74 Ala. 99 | Ala. | 1883

SOMERVILLE, J.

— The proposition is not denied, that where a debt has been discharged by a decree in a court of bankruptcy, it may, in a certain sense, be revived, so as to *103renew its legal obligation, by an express and unequivocal promise to pay it, made by the debtor subsequent to the date of discharge. The authorities are in perfect harmony as to this principle, the only conflict of opinion being as to cases where the debtor makes a promise to pay prior to obtaining his certificate of discharge. — Evans v. Carey, 29 Ala. 99; Bishop on Contr. § 448; Allen v. Ferguson, 18 Ala. 1; Knap v. Hoyt, 57 Iowa, 591; s. c., 42 Amer. Rep. 59; Nelson v. Stewart, 54 Ala. 115. This case is clearly of the former class, the promise to pay being express, and subsequent to the discharge in bankruptcy.

The present action was brought on ajudgment, in defense of which the appellant, in the court below, set up by way of plea his discharge in bankruptcy. The plaintiff made replication of an express promise by defendant to pay the claim unconditionally. The main point of contention is on the form of the pleadings. It is insisted that the replication of a verbal promise is a departure from the original cause of action, which declared on a judgment, and that the action should have been based upon the new promise, and not upon the judgment, which was extinguished by the fact of defendant’s discharge in bank-, ruptcy.

There are two views of this subject presented in the books, as to the effect of a new promise to pay in its relations to a plea of bankruptcy. The more logical and sounder view, perhaps, is, that the new promise, and not the old debt, is the meritorious cause, or real foundation of the action. The old debt has become extinguished by operation of law, and no longer exists. But the moral obligation to pay still exists, and this, coupled with the antecedent valuable consideration, is sufficient to support a new promise, if clear, distinct, and unequivocal in its nature. The moral obligation, uniting, to the new promise, makes what was designated by Lord Mansfield, in Truman v. Fenton, Cowp. 544, “a new undertaking and agreement.” — DePuy v. Swart, 3 Wend. 135; s. c., 20 Amer. Dec. 673; Fraley v. Kelly, 88 N. C. 227; s. c., 43 Amer. Rep. 743.

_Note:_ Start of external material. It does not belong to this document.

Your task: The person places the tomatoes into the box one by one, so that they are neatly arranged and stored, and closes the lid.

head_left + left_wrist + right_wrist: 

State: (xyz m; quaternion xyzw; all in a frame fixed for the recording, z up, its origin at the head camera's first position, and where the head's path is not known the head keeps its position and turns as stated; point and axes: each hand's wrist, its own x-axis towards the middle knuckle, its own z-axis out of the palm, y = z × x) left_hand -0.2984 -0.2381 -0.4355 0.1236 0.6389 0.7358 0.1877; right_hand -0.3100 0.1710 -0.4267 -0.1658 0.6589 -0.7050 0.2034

There is another class of cases, supported perhaps by the weight of authority, which refer the efficacy of such promises exclusively to the principle, that the defendant may renounce the benefit of a law designed for his .protection, and that the effect of the new promise is to waive any discharge that may be obtained in bankruptcy, at least to an extent commensurate with the promise itself. Mr. Wharton, in his recent work on Contracts, after observing that the validity of promises of this class is no longer placed upon the consideration of moral obligation, asserts that “the liability is now based exclusively on *104the right of a party to waive the protection of a statute relieving him from indebtedness.” — 1 Whart. Contr. § 513. Mr. Addison suggests, that “ the express promise operates to revive the liability and take away the exemptions — 1 Add. Contr. (Amer. Ed.) § 13. The same view is adopted by Mr. Parsons and Mr. Bishop in their works on Contracts, and, in fact, with singular unanimity by most if not quite all of the text-writers. — 1 Parsons’ Contr. 434-435* ; Bishop on Contr. §§ 446-448; Leake on Contr. 317; 1 Story on Contr. § 466. The past decisions of this court seem to have proceeded upon this theory of the law, and the prevailing system of pleading, by which the plaintiff is accustomed to declare upon the original promise, and to introduce the new promise by way of replication to the plea of bankruptcy, is manifestly an outgrowth of it. — Dearing v. Moffitt, 6 Ala. 776; Branch Bank v. Boykin, 9 Ala. 320; Evans v. Carey, 29 Ala. 99, 107.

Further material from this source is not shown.